The Wang Trusted Interface Unit (TIU) is a high-performance 802.3/Ethernet local area network (LAN) data encryption product. It is capable of encrypting DTE device data frames sizes up to 1518 bytes in length. The TIU's throughput is dependent on size of the data frames. For large frames sizes, the throughput can exceed 1 million bits per second.

The TIU complies with NSA COMSEC Type I product requirements for:

• - INFOSEC protection
• - Encryption/decryption
• - Message integrity
• - TEMPEST protection
• - Tamper-resistant design

Features

• - NSA Type 1 Endorsed
• - Secure communication between classified (RED) Data Terminal Equipment (DTE) devices across unclassified (BLACK) local area networks and wide area networks
• - Security administration control
• - Industry standard protocols: Ethernet Type 1 and Type 2
  IEEE 802.3 AUI
  10BASE-FL (FOIRL)
  
• - Configuration flexibility
• - Ease of use
• - Comprehensive diagnostics
• - NASCIM 5100A Compliant

Note: Only organizations with active NSA COMSEC1 accounts can purchase, handle, and use the Wang TIU and its keying material.

(1) COMSEC is an acronym established by the U.S. National Security Agency (NSA) for "Communications Security", as defined under the NSA's Commercial COMSEC Endorsement Program.

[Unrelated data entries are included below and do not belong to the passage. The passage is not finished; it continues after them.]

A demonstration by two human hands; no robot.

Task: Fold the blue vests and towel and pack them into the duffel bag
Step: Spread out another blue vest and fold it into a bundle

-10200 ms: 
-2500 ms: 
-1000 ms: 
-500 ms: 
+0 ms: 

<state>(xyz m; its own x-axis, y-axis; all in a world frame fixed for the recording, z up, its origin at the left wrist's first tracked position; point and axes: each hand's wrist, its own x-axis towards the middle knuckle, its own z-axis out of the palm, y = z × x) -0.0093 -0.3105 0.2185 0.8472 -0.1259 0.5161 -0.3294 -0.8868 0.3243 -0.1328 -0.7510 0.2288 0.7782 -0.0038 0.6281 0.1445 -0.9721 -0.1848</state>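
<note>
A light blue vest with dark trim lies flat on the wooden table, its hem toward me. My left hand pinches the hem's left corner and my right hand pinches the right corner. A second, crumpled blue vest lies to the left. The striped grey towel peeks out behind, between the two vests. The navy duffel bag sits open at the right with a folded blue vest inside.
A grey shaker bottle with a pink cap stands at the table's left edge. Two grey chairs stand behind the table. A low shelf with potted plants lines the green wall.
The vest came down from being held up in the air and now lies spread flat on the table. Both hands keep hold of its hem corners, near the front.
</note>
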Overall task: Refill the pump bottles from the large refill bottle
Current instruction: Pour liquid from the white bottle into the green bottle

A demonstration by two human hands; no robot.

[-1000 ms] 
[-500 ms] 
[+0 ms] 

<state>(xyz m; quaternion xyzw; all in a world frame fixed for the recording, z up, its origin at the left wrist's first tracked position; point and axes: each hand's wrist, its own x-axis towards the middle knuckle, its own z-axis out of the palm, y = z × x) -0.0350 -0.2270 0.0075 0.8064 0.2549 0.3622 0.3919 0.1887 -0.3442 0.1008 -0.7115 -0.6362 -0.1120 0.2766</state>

The TIU enables you to attach RED DTE devices to a BLACK local area network or a wide area network. In this configuration, the TIU converts outbound plain text into encrypted data. It also converts encrypted data into inbound plain text. RED DTE and BLACK DTE devices can share use of the same BLACK network. The TIU can serve individual, clustered, or networked minicomputers, engineering workstations, personal computers, and other Ethernet-/802.3-compatible DTE devices. Local and remote devices served by TIUs can be in the same building, in different towns, or in different countries.

Secure Communications
As a Type 1 cryptographic device, the TIU supports

• - Encryption/decryption of TOP SECRET/SCI (or lower) plain text
• - Multiple independent work groups at the same security level
• - 802.2 LLC multicast and broadcast messaging among DTE devices at the same security level

Security Administration Control
As a cryptographic device requiring secure network administration methods prescribed by the U.S. Government, the TIU supports:

• - Installation and initialization under the supervision of a COMSEC-qualified network administrator.
• - Key material distribution and TIU access control by means of loadable SmartKeys®.(More information follows in the section entitled "SmartKeys and SmartLocks®.")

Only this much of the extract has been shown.